• Problem to solve: Return the data verbatim, without pictures.
+++
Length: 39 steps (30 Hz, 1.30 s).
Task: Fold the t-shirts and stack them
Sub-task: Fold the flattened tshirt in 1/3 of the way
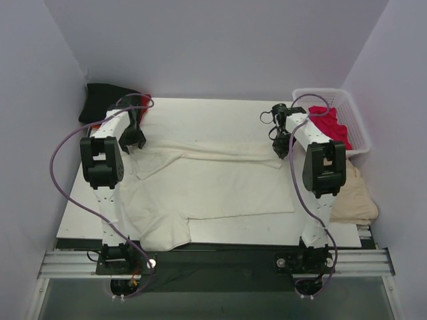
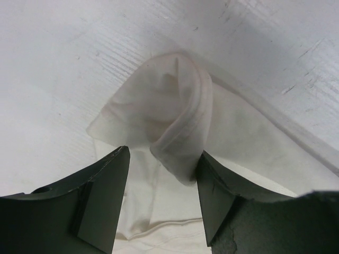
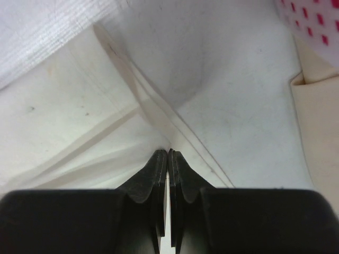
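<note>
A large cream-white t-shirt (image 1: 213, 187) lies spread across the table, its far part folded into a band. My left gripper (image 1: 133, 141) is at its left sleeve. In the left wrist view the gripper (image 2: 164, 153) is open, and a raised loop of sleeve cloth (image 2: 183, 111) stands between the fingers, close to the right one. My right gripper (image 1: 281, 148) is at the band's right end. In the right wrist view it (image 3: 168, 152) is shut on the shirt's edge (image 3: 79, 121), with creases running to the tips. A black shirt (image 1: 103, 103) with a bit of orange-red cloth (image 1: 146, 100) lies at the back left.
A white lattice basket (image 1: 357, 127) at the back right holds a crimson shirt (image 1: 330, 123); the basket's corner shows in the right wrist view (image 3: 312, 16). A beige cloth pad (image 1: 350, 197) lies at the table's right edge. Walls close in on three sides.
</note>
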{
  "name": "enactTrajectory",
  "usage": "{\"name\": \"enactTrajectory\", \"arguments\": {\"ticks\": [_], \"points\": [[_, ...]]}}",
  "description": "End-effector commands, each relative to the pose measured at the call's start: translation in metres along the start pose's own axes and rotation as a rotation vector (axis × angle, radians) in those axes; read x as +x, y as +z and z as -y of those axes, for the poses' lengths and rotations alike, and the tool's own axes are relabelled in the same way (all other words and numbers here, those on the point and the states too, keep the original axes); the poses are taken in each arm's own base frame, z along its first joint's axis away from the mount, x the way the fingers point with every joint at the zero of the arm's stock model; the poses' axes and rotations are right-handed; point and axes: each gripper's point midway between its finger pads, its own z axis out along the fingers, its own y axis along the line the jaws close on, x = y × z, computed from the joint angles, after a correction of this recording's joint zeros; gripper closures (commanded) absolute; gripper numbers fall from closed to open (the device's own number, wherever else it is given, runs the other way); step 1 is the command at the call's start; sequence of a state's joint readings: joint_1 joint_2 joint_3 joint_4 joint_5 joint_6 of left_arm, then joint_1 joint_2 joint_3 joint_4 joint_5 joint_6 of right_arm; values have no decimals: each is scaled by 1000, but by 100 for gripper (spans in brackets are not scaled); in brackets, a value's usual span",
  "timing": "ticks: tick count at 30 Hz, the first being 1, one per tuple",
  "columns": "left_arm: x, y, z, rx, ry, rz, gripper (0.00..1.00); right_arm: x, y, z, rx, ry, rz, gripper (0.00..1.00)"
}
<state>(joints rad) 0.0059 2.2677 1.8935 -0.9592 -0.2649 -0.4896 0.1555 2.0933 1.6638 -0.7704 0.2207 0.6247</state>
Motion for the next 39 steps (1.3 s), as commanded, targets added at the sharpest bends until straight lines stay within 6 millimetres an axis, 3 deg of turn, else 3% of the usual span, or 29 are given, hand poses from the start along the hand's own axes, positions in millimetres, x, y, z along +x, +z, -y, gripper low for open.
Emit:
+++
• Answer section:
Length: 39 steps (30 Hz, 1.30 s).
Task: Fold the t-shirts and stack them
Sub-task: Fold the flattened tshirt in 1/3 of the way
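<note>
A large cream-white t-shirt (image 1: 213, 187) lies spread across the table, its far part folded into a band. My left gripper (image 1: 133, 141) is at its left sleeve. In the left wrist view the gripper (image 2: 164, 153) is open, and a raised loop of sleeve cloth (image 2: 183, 111) stands between the fingers, close to the right one. My right gripper (image 1: 281, 148) is at the band's right end. In the right wrist view it (image 3: 168, 152) is shut on the shirt's edge (image 3: 79, 121), with creases running to the tips. A black shirt (image 1: 103, 103) with a bit of orange-red cloth (image 1: 146, 100) lies at the back left.
A white lattice basket (image 1: 357, 127) at the back right holds a crimson shirt (image 1: 330, 123); the basket's corner shows in the right wrist view (image 3: 312, 16). A beige cloth pad (image 1: 350, 197) lies at the table's right edge. Walls close in on three sides.
</note>
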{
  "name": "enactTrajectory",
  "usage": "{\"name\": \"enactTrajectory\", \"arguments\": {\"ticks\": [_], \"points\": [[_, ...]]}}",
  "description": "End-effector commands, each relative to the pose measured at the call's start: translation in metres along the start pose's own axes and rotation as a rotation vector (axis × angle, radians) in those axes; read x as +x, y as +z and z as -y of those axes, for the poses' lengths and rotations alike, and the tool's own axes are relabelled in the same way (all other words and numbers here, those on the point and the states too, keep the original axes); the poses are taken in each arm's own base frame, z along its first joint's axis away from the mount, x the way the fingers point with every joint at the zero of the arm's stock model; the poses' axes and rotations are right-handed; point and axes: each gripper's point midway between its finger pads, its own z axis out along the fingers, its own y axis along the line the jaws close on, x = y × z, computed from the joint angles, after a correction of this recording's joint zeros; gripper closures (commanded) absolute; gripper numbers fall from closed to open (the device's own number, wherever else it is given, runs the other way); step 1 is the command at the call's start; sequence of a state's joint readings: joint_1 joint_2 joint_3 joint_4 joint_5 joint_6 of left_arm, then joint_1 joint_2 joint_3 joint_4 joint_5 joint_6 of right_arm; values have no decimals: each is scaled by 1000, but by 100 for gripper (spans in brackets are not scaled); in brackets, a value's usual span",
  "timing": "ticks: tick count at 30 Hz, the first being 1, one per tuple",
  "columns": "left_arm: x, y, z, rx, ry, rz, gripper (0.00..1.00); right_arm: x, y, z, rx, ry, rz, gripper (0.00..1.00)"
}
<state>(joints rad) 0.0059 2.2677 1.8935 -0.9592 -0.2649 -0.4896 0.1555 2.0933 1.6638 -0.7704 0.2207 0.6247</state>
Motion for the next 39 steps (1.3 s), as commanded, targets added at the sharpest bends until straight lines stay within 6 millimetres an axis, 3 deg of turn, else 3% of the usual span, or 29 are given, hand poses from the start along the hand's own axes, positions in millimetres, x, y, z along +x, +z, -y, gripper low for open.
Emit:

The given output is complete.